Chemotherapy-induced myelosuppression is one of the major challenges in cancer treatment. Ayurveda-based immunomodulatory botanicalsAsparagus racemosusWilld (AR/Shatavari) andWithania somnifera(L.). Dunal (WS/Ashwagandha) have potential role to manage myelosuppression. We have developed a method to study the effects of AR and WS as therapeutic adjuvants to counter paclitaxel (PTX)-induced myelosuppression. Sixty female BALB/c mice were divided into six groups—vehicle control (VC), PTX alone, PTX with aqueous and hydroalcoholic extracts of AR (ARA, ARH) and WS (WSA, WSH). The myelosuppression was induced in mice by intraperitoneal administration of PTX at 25 mg/kg dose for three consecutive days. The extracts were orally administered with a dose of 100 mg/kg for 15 days prior to the induction with PTX administration.
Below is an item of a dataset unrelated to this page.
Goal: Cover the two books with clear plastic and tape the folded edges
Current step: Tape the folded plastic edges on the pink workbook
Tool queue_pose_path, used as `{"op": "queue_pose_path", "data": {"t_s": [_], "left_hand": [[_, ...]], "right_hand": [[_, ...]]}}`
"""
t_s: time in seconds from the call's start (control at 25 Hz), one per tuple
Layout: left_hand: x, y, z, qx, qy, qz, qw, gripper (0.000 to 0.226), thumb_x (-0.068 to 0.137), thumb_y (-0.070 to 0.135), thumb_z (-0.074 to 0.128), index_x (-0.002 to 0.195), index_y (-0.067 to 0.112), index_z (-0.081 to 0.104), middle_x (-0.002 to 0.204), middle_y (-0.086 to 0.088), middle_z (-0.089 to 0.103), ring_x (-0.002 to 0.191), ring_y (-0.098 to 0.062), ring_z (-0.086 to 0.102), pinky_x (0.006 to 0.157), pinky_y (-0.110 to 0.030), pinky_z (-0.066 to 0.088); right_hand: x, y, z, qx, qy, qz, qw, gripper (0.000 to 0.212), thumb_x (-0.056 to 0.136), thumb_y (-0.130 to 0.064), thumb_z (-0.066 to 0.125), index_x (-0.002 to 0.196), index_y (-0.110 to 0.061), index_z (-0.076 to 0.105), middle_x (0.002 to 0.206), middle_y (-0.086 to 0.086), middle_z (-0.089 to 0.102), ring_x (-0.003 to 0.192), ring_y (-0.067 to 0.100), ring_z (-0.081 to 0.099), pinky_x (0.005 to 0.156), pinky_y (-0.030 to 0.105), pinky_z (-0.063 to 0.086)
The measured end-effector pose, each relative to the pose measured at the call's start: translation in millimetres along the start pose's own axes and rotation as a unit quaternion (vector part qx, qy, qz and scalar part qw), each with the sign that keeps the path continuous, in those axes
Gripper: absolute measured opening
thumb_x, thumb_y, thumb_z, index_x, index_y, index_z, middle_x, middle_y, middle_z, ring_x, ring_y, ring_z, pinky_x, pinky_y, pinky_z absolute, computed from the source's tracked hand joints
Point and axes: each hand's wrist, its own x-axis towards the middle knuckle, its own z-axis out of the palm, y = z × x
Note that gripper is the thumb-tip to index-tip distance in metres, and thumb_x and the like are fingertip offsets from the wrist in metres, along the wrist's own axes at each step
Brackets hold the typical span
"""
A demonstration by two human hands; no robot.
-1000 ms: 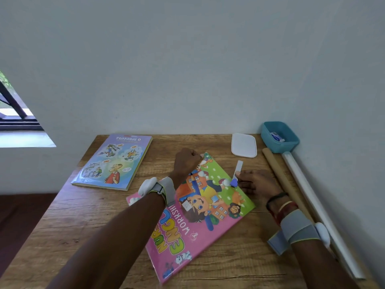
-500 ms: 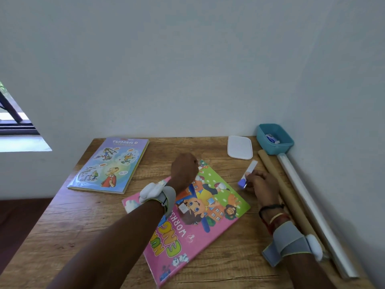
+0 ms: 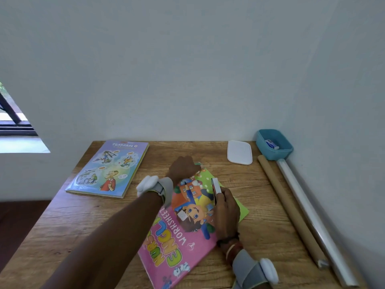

The mice were observed daily for morbidity parameters and were bled from retro-orbital plexus after 2 days of PTX dosing. The morbidity parameters simulate clinical adverse effects of PTX that include activity (extreme tiredness due to fatigue), behavior (numbness and weakness due to peripheral neuropathy), body posture (pain in muscles and joints), fur aspect and huddling (hair loss). The collected samples were used for blood cell count analysis and cytokine profiling using Bio-Plex assay. The PTX alone group showed a reduction in total leukocyte and neutrophil counts (4,800 ± 606; 893 ± 82) when compared with a VC group (9,183 ± 1,043; 1,612 ± 100) respectively. Pre-administration of ARA, ARH, WSA, and WSH extracts normalized leukocyte counts (10,000 ± 707; 9,166 ± 1,076; 10,333 ± 1,189; 9,066 ± 697) and neutrophil counts (1,482 ± 61; 1,251 ± 71; 1,467 ± 121; 1,219 ± 134) respectively. Additionally, higher morbidity score in PTX group (7.4 ± 0.7) was significantly restricted by ARA (4.8 ± 1.1), ARH (5.1 ± 0.6), WSA (4.5 ± 0.7), and WSH (5 ± 0.8). (Data represented in mean ± SD). The extracts also significantly modulated 20 cytokines to evade PTX-induced leukopenia, neutropenia, and morbidity. The AR and WS extracts significantly prevented PTX-induced myelosuppression (p< 0.0001) and morbidity signs (p< 0.05) by modulating associated cytokines. The results indicate AR and WS as therapeutic adjuvants in cancer management.